Give the number of lines in the data below where the string "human" occurs, and nothing else.

====

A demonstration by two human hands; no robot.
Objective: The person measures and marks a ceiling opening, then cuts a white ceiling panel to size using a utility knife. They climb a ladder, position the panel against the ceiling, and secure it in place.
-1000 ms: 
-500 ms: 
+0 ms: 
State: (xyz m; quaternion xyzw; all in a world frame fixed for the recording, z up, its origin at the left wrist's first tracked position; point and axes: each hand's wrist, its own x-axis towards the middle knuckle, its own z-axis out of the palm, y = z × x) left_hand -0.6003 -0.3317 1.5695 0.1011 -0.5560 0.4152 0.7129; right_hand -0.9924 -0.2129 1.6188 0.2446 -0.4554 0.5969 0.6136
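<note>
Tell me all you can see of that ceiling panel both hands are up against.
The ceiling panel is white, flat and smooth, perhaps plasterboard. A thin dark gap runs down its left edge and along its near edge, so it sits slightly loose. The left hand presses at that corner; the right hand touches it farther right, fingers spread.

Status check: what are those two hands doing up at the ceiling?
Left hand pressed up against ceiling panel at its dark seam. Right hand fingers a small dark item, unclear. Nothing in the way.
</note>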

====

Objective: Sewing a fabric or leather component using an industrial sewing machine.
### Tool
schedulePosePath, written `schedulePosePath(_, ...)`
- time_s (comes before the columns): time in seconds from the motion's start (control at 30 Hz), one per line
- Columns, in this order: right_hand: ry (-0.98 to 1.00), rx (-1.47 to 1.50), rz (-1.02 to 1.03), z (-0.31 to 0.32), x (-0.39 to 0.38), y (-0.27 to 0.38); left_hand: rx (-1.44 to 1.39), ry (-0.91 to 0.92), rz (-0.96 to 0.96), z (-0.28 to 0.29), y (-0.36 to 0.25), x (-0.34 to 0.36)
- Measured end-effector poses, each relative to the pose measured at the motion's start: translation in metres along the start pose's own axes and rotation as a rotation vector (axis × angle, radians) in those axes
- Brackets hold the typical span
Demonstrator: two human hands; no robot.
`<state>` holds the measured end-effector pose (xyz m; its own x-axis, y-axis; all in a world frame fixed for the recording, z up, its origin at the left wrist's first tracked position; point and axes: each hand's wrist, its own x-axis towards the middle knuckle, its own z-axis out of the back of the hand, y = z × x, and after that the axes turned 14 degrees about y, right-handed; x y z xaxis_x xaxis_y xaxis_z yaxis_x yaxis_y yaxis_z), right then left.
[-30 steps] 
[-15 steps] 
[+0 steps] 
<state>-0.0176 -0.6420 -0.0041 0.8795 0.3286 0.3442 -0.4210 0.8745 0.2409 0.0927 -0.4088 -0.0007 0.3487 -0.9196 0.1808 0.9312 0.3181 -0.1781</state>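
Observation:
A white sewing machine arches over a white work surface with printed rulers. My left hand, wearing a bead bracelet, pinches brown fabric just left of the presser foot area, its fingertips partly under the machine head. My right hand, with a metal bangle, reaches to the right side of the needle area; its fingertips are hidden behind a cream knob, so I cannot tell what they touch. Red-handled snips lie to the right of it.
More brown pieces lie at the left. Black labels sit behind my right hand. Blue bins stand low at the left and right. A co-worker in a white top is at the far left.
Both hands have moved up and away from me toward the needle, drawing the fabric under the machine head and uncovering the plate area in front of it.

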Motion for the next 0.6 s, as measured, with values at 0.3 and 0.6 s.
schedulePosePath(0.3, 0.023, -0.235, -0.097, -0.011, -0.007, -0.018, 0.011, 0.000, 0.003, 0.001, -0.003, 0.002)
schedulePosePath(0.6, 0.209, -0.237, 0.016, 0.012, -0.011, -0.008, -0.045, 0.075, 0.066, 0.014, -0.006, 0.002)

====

## RESULT OF THIS TASK:
2